Smok10 - czy dobrze rozumiem,chcesz nawrócić wszystkich na klasykę? 🤔
Gorzej ci .. 😲 Ja chcę tylko żeby nazywać rzeczy takimi jakimi są . Bez opowiadania banialuk , po prostu , jasno prosto i klarownie .!!! Jeżeli ma to być jakiś element terapii 🤔 Tylko trzeba to jasno zdefiniować ,a nie dorabiać do tego niestworzone historie . No chyba że tego własnie wymaga terapia. Wiary . !!! Wiara czyni cuda i góry przenosi . Więc jeżeli komuś to pomaga 🙄 Tylko ,po co zdrowym ludziom w głowach mącić 🙄
Oblivion taka po prostu jest 🙂
A spędzanie dużej ilości czasu w stajni jest fajne 😉 W sumie po to się ma konia, żeby spędzać tam dużo czasu. 😎
No. To skoro doszliśmy finalnie do wniosku, że mój koń jest normalny, czyli natural mu nie zrobił kuku w głowę, to znaczy, że mogę spokojnie iść spać.
Dobranoc. 🙂
Chyba odebrałeś moje pytanie jako agresywne,nie na tym mi zależało :kwiatek:
[quote author=Murat-Gazon link=topic=11961.msg2269696#msg2269696 date=1421534316]
Oblivion taka po prostu jest 🙂
A spędzanie dużej ilości czasu w stajni jest fajne 😉 W sumie po to się ma konia, żeby spędzać tam dużo czasu. 😎
[/quote]
W kasynie tez jest fajnie , tylko potem ludzie się z tego leczą 😲
Pole do popisu dla psychologów i psychoanalityków. Jest nisza, leczenia z uzależnień . 😎 Nikt tego nie robi . 😁
Erlin - Nie ! Ja tylko taki mam styl :kwiatek:
[quote author=Murat-Gazon link=topic=11961.msg2269696#msg2269696 date=1421534316]
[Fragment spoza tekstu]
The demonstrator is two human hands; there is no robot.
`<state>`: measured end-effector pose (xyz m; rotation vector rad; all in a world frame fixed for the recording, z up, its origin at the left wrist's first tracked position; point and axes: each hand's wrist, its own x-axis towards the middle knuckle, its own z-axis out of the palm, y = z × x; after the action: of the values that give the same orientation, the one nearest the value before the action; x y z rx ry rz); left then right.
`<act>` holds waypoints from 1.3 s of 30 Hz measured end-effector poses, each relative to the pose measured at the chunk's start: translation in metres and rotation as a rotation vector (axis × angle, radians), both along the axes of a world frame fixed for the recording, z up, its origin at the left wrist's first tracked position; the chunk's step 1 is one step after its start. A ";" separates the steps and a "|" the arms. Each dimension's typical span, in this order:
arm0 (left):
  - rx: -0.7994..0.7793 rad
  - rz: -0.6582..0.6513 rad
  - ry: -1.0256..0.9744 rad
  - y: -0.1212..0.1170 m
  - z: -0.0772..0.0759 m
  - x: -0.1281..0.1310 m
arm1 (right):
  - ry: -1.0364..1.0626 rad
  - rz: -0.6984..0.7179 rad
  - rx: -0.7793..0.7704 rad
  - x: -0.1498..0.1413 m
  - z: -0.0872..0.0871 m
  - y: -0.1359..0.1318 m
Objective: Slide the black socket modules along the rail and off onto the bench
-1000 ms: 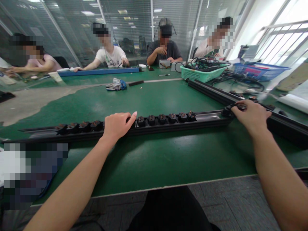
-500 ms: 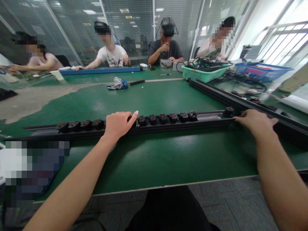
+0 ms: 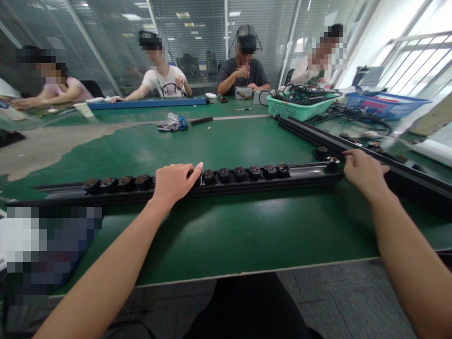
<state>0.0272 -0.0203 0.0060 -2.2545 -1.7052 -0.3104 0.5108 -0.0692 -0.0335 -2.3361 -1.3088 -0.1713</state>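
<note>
A long black rail [image 3: 303,176] lies across the green table [image 3: 226,235] in front of me. Several black socket modules [image 3: 247,173] sit in its channel, with more at the left [image 3: 116,182]. My left hand [image 3: 174,181] rests on the rail's middle, fingers curled over it. My right hand [image 3: 365,172] is at the rail's right end, its fingertips pinched at the last module [image 3: 334,162]. One loose module [image 3: 322,151] lies just behind it.
A second black rail [image 3: 318,136] runs diagonally at the right. Behind it stand a green basket of cables [image 3: 296,109] and a blue basket [image 3: 381,103]. A crumpled cloth [image 3: 172,124] lies mid-table. Several people work at the far side. The table's front edge [image 3: 247,273] is close to me.
My right hand left a module at the rail's end, dropped flat beside it, then rose back to that module. The left hand has not moved.
</note>
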 end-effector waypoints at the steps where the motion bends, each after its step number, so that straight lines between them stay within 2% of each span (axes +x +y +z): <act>1: 0.000 0.002 0.000 0.000 0.000 0.000 | -0.045 0.025 0.053 -0.005 0.001 -0.001; 4: 0.003 0.002 0.000 0.000 0.000 0.000 | -0.148 0.168 0.216 -0.029 0.005 -0.002; 7: 0.001 0.002 0.006 0.000 0.000 0.000 | -0.174 0.470 0.291 -0.060 0.007 -0.004; 10: 0.001 0.002 0.011 0.001 0.000 0.000 | -0.156 0.769 0.282 -0.090 0.004 -0.008; 14: 0.005 0.007 0.013 0.001 -0.001 0.000 | -0.111 0.951 0.257 -0.111 -0.002 -0.012; 23: -0.004 0.004 0.004 0.001 -0.001 -0.001 | -0.001 0.962 0.227 -0.109 -0.004 -0.010; 39: 0.006 -0.011 0.002 0.001 -0.002 -0.002 | 0.127 0.879 0.326 -0.123 0.001 -0.010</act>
<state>0.0254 -0.0188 0.0042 -2.2604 -1.6894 -0.3152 0.3877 -0.0796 -0.0324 -1.3255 -1.9265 0.0457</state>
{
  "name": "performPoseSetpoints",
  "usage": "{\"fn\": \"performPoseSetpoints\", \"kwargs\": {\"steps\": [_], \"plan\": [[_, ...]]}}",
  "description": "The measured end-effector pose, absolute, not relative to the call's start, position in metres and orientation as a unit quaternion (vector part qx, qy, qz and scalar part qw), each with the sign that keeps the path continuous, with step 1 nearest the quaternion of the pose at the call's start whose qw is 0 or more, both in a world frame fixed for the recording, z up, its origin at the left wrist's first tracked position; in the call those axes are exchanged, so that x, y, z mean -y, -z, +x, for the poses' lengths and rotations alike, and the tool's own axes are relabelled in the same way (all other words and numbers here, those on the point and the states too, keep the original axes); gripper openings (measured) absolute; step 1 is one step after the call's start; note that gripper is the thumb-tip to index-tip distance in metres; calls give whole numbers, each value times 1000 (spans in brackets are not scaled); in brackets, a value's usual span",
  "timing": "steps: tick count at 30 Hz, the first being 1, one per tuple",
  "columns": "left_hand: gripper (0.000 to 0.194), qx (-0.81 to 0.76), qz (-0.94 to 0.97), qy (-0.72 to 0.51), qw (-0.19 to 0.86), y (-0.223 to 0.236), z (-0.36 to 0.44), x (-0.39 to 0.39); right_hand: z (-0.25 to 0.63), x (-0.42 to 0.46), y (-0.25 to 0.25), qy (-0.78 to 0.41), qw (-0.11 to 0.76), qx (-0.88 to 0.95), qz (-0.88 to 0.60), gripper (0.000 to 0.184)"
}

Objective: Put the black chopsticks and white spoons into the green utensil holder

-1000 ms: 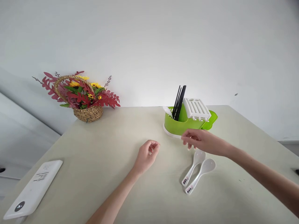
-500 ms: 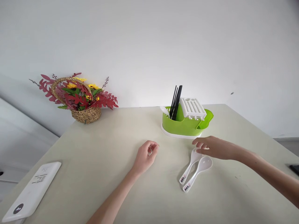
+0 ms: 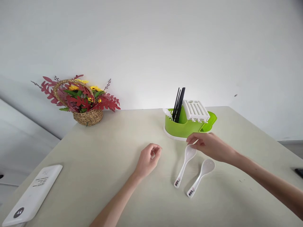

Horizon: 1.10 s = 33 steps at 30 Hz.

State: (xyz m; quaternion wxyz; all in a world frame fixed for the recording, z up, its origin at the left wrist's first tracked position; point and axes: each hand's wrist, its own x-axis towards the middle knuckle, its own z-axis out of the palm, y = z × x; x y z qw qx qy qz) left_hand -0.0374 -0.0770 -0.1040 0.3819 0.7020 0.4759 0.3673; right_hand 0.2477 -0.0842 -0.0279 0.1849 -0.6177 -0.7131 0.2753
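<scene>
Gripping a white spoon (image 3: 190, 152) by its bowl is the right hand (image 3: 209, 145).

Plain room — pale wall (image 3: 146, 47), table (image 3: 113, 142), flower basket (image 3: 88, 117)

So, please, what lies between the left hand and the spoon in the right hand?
Between the left hand and that spoon, the head view shows only a bare stretch of tabletop.

I see a shiny white spoon (image 3: 184, 164) over the pale table (image 3: 113, 138), its round, hollow end away from me, its handle with printed marks pointing toward me.
</scene>
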Motion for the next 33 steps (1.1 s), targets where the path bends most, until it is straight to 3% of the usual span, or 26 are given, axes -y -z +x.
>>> {"fn": "performPoseSetpoints", "kwargs": {"steps": [6, 11, 16, 22, 33], "plan": [[25, -479, 701, -365, 382, 103, -38, 78, 236, 98, -36, -72, 355, 736, -571, 16], [24, -480, 701, -364, 381, 101, -37, 79, 232, 95, -78, 144, 441, 699, -545, 10], [24, -480, 702, -363, 381, 100, -38, 80, 229, 79, -89, 280, 488, 680, -470, 16], [23, -480, 701, -364, 382, 100, -37, 80, 223, 65, -74, 308, 469, 705, -433, 16], [23, -479, 704, -363, 378, 101, -36, 81, 203, 50, -30, 223, 414, 751, -463, 18]]}}
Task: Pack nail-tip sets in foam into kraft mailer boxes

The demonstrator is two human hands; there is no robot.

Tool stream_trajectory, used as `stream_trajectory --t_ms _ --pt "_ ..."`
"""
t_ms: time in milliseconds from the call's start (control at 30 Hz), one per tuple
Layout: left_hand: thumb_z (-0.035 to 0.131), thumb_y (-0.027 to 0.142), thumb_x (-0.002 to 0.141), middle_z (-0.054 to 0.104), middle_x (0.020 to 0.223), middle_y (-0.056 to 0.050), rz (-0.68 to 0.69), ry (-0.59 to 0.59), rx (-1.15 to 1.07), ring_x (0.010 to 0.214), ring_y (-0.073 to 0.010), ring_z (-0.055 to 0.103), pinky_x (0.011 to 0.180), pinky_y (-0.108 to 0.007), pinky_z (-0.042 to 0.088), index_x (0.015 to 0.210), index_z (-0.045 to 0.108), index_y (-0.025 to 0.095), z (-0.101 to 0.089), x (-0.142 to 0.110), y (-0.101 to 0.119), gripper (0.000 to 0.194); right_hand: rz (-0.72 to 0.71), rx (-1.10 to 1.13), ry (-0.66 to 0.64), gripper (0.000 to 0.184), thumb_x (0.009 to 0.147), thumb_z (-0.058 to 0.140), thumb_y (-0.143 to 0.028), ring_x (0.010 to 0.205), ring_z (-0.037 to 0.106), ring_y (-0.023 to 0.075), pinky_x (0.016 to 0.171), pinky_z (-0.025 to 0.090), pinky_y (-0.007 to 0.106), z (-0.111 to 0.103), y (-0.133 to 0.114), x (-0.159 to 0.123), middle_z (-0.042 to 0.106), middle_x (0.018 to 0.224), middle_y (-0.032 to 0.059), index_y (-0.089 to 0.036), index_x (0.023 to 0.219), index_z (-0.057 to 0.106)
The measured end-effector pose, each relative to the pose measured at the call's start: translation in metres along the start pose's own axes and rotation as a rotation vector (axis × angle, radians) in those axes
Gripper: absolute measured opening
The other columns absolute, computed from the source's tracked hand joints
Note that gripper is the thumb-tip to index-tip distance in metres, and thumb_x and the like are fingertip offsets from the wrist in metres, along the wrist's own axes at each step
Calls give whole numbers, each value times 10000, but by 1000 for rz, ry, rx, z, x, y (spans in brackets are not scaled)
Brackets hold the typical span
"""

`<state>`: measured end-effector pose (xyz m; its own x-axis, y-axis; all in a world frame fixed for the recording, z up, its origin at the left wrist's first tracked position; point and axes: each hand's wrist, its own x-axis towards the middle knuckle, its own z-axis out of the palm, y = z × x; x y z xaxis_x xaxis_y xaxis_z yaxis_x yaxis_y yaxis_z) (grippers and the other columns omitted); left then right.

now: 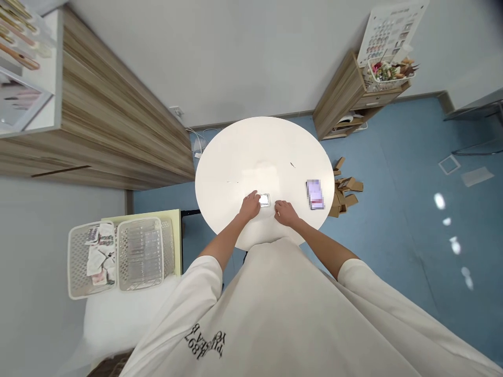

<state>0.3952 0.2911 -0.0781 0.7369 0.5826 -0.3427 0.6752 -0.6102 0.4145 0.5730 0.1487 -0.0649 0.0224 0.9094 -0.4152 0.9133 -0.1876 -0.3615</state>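
Note:
A small clear rectangular case (265, 200) with a pale inside lies on the round white table (251, 149), close to its near edge. My left hand (250, 205) grips the left end of this case, fingers bent over its edge. Just right of the case, and apart from it, my right hand (286, 212) rests on the tabletop with its fingers curled together. Whatever may be between those fingertips is too small to make out. Farther right lies a purple phone-shaped item (315, 195), blurred over.
Two white baskets stand at the left, one with small packets (100, 256), the other with stacked clear cases (143, 254). Cardboard boxes (345, 196) lie on the floor right of the table. A wooden cabinet (118, 99) is at left, a smaller one (346, 94) behind right.

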Motion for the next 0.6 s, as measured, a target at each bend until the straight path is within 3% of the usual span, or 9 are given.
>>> stream_trajectory --t_ms 167,300,433,600 --pt "362 215 1013 461 1522 -120 -84 96 -43 1418 -252 422 1159 -447 361 1311 537 198 -15 -15 -5 346 97 35 -2 204 958 436 -193 1057 536 273 901 415 373 -15 5 33 586 1239 142 -179 1071 606" --pt "358 131 975 460 1514 -115 -75 144 -26 1419 -251 408 1175 -451 324 1377 500 199 -25 -29 1 432 120 36 -4 218 962 424 -187 1038 537 273 864 417 369 -18 8 55 586 1208 145 -178 1091 599" --pt "417 69 903 476 1480 -118 37 96 53 1379 -288 418 1163 -485 289 1395 495 220 -24 -41 13 520 137 15 0 223 967 411 -176 1053 528 277 869 408 377 -17 10 67 582 1195 149 -174 1095 594" --pt "450 53 875 589 1299 -133 269 -32 180 1227 -298 518 1044 -460 367 1284 579 211 -2 -42 24 457 143 -16 28 183 972 411 -156 1017 539 261 851 397 364 -18 13 75 597 1143 138 -175 1055 573"
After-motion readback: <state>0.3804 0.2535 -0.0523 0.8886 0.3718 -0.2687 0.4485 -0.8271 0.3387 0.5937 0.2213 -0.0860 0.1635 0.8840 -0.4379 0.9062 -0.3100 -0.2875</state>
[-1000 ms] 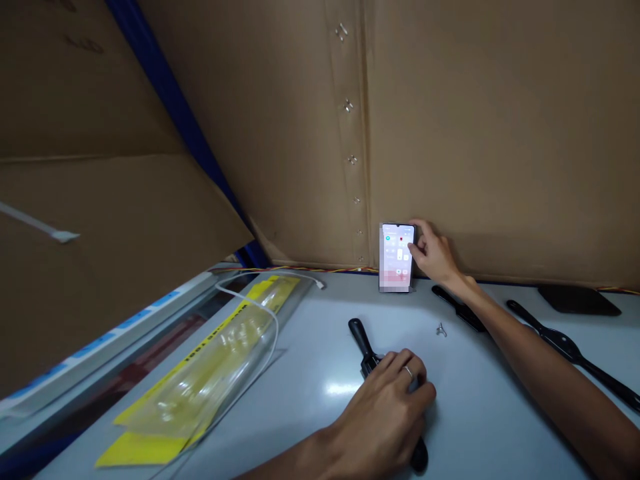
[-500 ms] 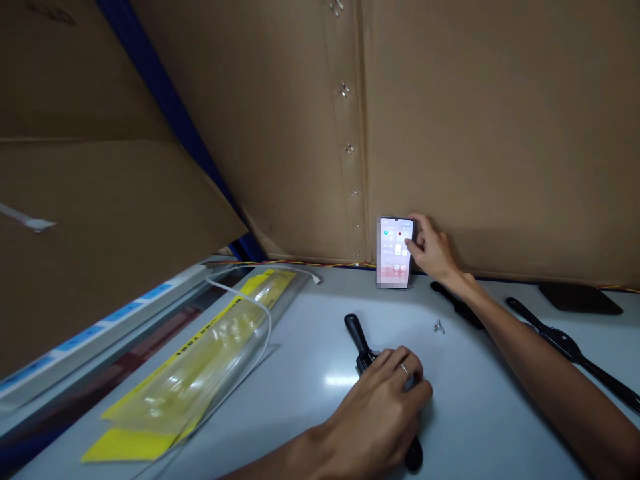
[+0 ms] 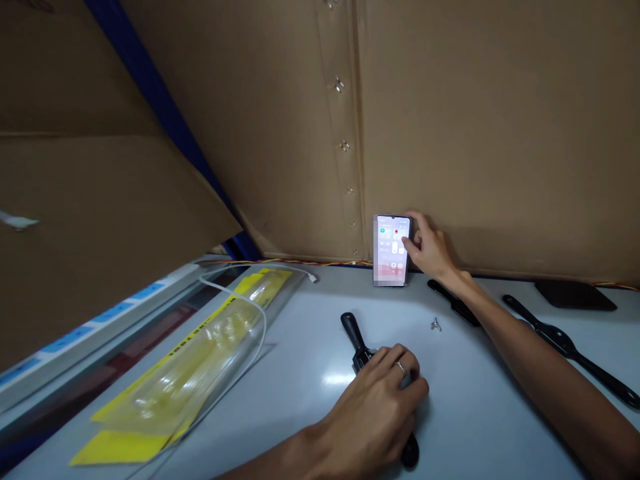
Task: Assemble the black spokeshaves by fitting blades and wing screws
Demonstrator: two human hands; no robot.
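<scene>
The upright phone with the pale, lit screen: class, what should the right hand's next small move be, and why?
Probably a light tap on the phone: one digit of the right hand lies over its front, another at its top right corner. The left hand covers the middle of a black two-handled tool, so it seems occupied.

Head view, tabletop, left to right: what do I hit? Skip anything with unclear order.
Yellow-and-clear package → phone → small winged metal piece → long black two-handled tool at far right.
</scene>
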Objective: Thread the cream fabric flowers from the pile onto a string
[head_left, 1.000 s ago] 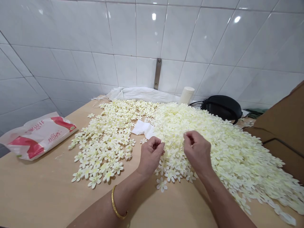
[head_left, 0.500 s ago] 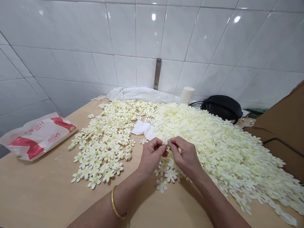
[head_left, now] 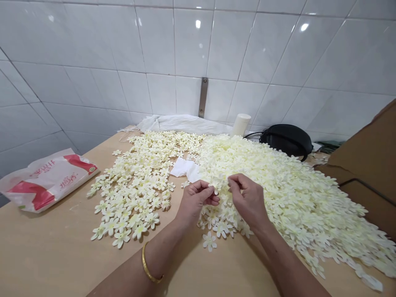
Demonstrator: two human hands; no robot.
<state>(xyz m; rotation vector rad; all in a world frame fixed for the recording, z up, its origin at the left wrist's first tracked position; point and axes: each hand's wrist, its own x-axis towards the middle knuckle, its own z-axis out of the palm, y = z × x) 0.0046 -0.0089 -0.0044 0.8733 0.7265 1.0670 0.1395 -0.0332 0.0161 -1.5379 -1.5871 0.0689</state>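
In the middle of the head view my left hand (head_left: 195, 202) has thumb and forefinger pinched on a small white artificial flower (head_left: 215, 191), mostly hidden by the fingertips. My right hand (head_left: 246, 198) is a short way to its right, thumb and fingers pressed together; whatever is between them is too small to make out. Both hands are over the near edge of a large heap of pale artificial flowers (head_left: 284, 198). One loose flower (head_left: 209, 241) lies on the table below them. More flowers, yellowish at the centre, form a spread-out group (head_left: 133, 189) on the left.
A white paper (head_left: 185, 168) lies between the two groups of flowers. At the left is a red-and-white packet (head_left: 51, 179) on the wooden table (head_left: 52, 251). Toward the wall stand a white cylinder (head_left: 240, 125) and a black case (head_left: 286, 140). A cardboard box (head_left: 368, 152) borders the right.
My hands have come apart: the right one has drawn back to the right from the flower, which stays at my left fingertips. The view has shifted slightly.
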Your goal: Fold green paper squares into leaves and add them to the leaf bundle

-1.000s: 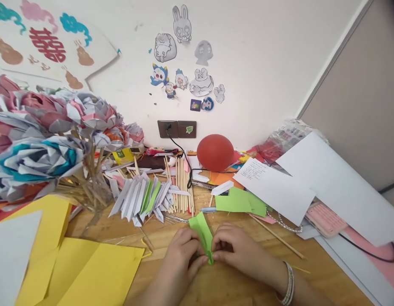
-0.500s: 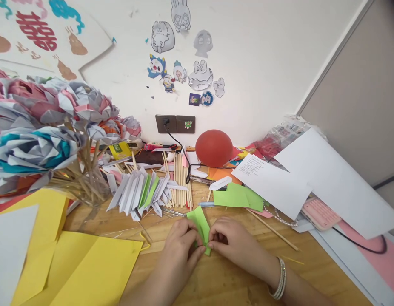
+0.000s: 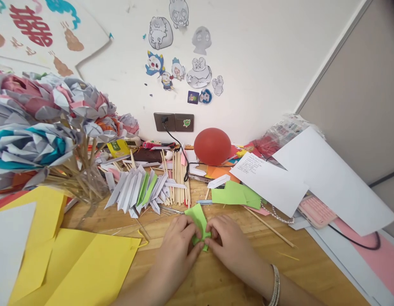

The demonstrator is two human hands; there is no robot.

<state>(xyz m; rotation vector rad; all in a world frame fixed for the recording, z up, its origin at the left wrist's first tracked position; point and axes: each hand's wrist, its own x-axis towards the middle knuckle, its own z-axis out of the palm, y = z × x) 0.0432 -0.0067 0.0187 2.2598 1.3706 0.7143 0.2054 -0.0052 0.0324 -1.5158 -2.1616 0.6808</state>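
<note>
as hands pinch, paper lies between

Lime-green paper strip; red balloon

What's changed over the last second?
The left hand and right hand drew their thumbs inward, slightly closer, at the near end of the green paper. The view shifted, lifting the scene in frame. Nothing was grabbed or released; both still hold the paper. The red balloon stays put.

Backs onto a white wall bearing cartoon cutouts and a dark socket plate; meets a grey partition at right; spreads below into a wooden tabletop; looks softly lit.
</note>
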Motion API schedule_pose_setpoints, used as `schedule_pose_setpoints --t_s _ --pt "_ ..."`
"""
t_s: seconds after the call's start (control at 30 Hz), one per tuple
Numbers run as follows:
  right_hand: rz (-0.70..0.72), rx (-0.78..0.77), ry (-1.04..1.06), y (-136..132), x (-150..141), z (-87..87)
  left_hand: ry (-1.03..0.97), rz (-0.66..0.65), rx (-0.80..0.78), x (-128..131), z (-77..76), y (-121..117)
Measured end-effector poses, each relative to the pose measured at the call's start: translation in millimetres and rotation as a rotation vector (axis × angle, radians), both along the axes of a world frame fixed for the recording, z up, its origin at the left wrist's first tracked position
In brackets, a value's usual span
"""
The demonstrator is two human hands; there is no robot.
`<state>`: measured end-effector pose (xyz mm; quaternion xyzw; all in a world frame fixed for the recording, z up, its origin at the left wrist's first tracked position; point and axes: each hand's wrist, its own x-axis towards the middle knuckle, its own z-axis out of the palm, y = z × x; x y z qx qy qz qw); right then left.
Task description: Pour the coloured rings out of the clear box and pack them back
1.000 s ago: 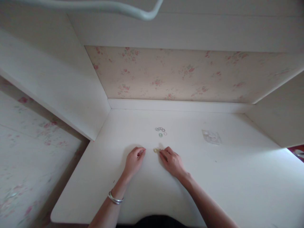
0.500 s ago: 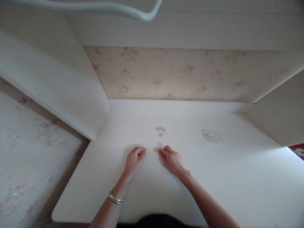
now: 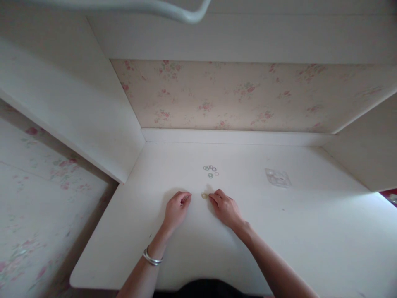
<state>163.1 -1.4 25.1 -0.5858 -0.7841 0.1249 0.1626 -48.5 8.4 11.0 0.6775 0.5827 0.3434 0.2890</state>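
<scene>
Well inside desk edges point(image 3: 99, 223), right hand point(image 3: 223, 208) touches yellow ring point(image 3: 204, 195); left hand point(image 3: 176, 209) — apart.

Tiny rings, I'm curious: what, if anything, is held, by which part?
The right hand meets the yellowish rings at their right, grip unclear; left hand, nothing visible.

- Single head-worn view — above the desk point(image 3: 310, 240), facing forward and down.
- Set well back: left hand point(image 3: 176, 210) and right hand point(image 3: 226, 210) look small, below mid-frame.
- Wide reach — desk below, flowered wallpaper point(image 3: 229, 95) ahead, side panel point(image 3: 71, 99) at left.
</scene>
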Motion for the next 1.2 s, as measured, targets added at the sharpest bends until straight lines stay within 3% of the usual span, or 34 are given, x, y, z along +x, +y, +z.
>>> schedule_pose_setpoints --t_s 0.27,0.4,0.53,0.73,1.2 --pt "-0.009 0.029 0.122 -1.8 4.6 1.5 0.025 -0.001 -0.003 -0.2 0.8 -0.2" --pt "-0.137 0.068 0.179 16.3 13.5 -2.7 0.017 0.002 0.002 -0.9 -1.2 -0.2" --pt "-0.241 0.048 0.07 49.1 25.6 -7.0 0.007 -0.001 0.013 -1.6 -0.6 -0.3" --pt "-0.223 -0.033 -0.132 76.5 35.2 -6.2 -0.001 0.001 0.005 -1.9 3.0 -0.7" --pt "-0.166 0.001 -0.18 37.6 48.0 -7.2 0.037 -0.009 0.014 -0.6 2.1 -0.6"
No. To skoro doszliśmy finalnie do wniosku, że mój koń jest normalny,
[/quote]
Twój koń bez wątpienia jest normalny !!! 🙄
Ciekawe, że granica do której zachowanie konia jest normalne jest bardzo subiektywna, a zależy od tego czy właściciel jest naturalsem czy klasykiem 🙂
Pisz i to jak najwięcej. To żaden OT , to może obnażyć ciemną stronę mocy 😉
Niech będzie 😉 poprostu natural nie daje.. tego czegoś. Żadnych większych emocji, wszytsko jest raczej zaplanowane, uporządkowane, na spokojnie, każdy krok należy kilkakrotnie przemyśleć, analizować co koń mówi w każdej chwili bycia z nami... a to jest kompletnie nie dla mnie. Jestem typem człowieka, który potrzebuje adrenaliny. A w naturalu nie ma żadnej rywalizacji, nawet za bardzo nie ma punktu odniesienia, tylko praca nad sobą pod względem emocjonalnym, kontrola itp. No ja poprostu nie mogę. I uświadomiłam sobie to w odniesieniu do tego co robię poza końmi : narty, snowboard, deska, rolki, ale wszytsko wyczynowo, skoki, tricki itp. I to mnie bawi i daje mi frajdę. I teraz powiem to zupełnie nie chcąc nikogo urazić, ale tą rozmowę przeprowadzilam z przyjaciółką w sumie niewiele mającą wspólnego z końmi i powiedziała, cytuję "bo ten natural to chyba dla cieniasów". Może to za mocne słowo , ale ludzie których spotkałam na kursach to byli właśnie tacy spokojni, poukładani, opanowani, jak i Murat. A ja jestem kimś całkiem innym. Wiec siłą rzeczy w końcu musiałam się od tego oderwać, albo wyrzec się sobie i swojego charakteru.
To się rozpisałam 😉
Tam jeszcze sobie wyciągnęłam wniosek że chyba naturalni guru zrobili tak : osoby z moim charakterem mają parcie bardziej na sport, a reszta właściwie to ma przyjemność tylko w byciu z koniem i tuptaniem od czasu do czasu, więc to typowo do tej dużej większości jeźdźców jest natural kierowany i na ten typ psychiki działa
Murat-Gazon, Ty się próbujesz dzielnie bronić, ale nie odpowiadasz/nie jesteś w stanie odpowiedzieć, nawet na połowę zadanych Ci przez wiele osób pytań. Nie ustosunkowujesz się nawet co do połowy (zakwestionowanych przez wiele osób) własnych, pokrętnych tez.
Nie dziwię się, jest ich dużo. Najłatwiej powiedzieć "dobranoc". 😁
Ale pamiętaj, że te osoby, które zadały Ci pytania, na które nie odpowiedziałaś, są i będą tu także jutro.
Na Twoim statku nie ma kapitana, więc statek tonie.
"Natural" stawia Cię na równi z resztą załogi.
W klasyce musi być kapitan. Inaczej donikąd nie dopłyniesz.